Inflows to the employee are not tax-privileged, but are treated like regular wages.
5. Legal information
5.1 Corporate law
Depending on their arrangement, employee share-ownership schemes substantially interfere with the structure of a company. It therefore has to be ensured - even in the case of contractual arrangements - that the schemes are introduced in conformity with the provisions of the articles of association and that any rights of consent of the shareholders’ meeting are taken into due account.
5.2 Labor Law
First and foremost, employee share-ownership schemes can be concluded by individual contractual agreement with the employee.
However, when granting such participation opportunities, the employer is bound by the principle of equal treatment, for the opportunity to participate in the company constitutes an advantage on grounds of the employment relationship if it is not also open to third parties outside the business on the same terms. This means that the employer must offer such a scheme to all employees.
Co-determination rights of the works council might also be affected by corresponding employee participation schemes of the company. A co-determination right of the works council pursuant to § 87 (1) No. 10 German Shop Constitution Act (Betriebsverfassungsgesetz - BetrVG) is particularly relevant here.
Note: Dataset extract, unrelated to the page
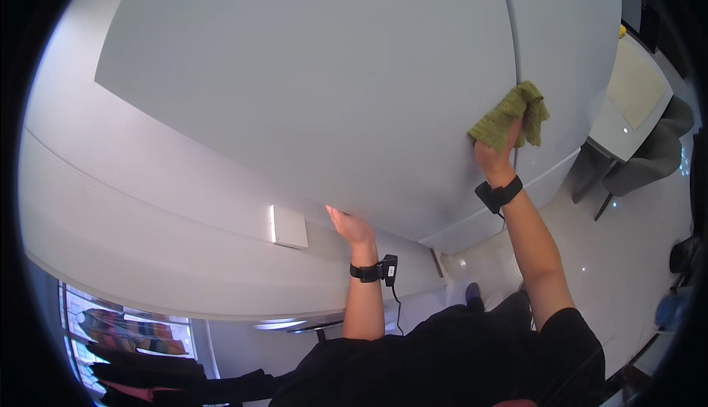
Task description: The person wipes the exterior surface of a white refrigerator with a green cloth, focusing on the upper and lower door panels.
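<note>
A crumpled olive-green cloth [500,119] lies under my right hand [496,155], which presses it on the pale grey door [332,75] of what looks like a refrigerator. The cloth covers part of the vertical seam [515,36] between this door and the second door [564,64]. Most of my right fingers are hidden in the cloth's folds. My left hand [352,227] is at the lower edge of the nearer door, apparently touching it. Its fingers are foreshortened and partly hidden, so their grip is unclear. Both wrists wear black straps with small cabled devices.
A white switch plate [289,227] is on the pale wall [166,202] left of my left hand. Beyond the second door stand a white table [600,133] with a beige mat [639,83] and grey chairs [641,169] on the glossy floor [586,252]. Clothes [133,332] hang by a window.
</note>
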The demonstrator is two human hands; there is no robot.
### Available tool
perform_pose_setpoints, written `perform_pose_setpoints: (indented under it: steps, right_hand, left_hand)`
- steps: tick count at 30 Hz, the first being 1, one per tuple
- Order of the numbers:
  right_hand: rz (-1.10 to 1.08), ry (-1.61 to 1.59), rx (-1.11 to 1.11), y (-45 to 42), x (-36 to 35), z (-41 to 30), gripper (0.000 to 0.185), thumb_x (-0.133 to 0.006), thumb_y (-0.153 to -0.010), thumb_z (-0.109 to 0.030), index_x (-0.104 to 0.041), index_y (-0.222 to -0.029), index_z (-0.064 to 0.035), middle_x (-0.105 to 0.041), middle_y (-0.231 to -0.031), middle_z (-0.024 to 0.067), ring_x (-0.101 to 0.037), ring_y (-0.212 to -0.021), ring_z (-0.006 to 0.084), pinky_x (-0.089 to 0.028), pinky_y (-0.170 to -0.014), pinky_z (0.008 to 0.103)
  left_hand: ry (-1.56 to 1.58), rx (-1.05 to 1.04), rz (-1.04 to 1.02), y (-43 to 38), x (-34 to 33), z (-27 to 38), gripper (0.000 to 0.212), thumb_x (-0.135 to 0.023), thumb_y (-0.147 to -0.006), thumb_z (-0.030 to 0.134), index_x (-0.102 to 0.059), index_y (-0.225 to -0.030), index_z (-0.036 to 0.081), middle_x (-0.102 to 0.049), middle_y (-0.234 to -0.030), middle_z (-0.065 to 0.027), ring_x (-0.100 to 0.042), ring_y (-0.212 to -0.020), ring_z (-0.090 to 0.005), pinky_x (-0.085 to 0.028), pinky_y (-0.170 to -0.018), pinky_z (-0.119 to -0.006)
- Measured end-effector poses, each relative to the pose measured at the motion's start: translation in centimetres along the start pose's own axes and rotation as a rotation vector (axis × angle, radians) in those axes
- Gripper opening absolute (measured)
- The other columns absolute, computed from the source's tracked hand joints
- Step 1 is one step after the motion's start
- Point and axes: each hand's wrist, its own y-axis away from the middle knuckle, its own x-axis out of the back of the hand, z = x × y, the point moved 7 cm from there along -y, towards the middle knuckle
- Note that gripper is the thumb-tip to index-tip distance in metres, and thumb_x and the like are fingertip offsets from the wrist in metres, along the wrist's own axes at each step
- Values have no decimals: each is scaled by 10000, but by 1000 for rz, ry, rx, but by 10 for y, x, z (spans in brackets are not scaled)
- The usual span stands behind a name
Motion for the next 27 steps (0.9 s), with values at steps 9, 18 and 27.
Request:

However, the fundamental decision on whether and in what volume a participation is going to be granted is not subject to co-determination and is a voluntary decision of the employer.
Usually, such schemes are also concluded with the works council as voluntary shop agreements within the framework of § 88 No. 3 BetrVG.
6. Acceptance by employees
In all events, such employee participation schemes regularly meet with great acceptance among employees, particularly because they can secure a job that might be at risk and, if the employees successfully survive the crisis, they can also participate in the upswing. In addition, there are at least some minor tax advantages.
However, a wrongly structured model can also have negative effects. For example:
In the event of liquidity bottlenecks during the crisis, it is particularly interesting for companies to link employee participation to deferred compensation or salary waivers. Here, the employer can agree with the employee not to disburse the profit-sharing in cash, but to keep the capital in the company and have it granted to the company, for example as a low-interest loan. One problem that arises in this respect is that, even if the salary remains in the company, the employee regularly has a taxable inflow of salary because - from a purely economic point of view - the employee has already disposed of the sum of money. Especially in cases where the employee waives his salary completely, this tax burden can make corresponding participation models more difficult or even prevent them.
Employee share-ownership schemes can help the company to obtain liquidity quickly during a crisis. When choosing the scheme, the desired effects on both the employer and employees should be carefully considered to ensure a scheme is set up that meets the requirements.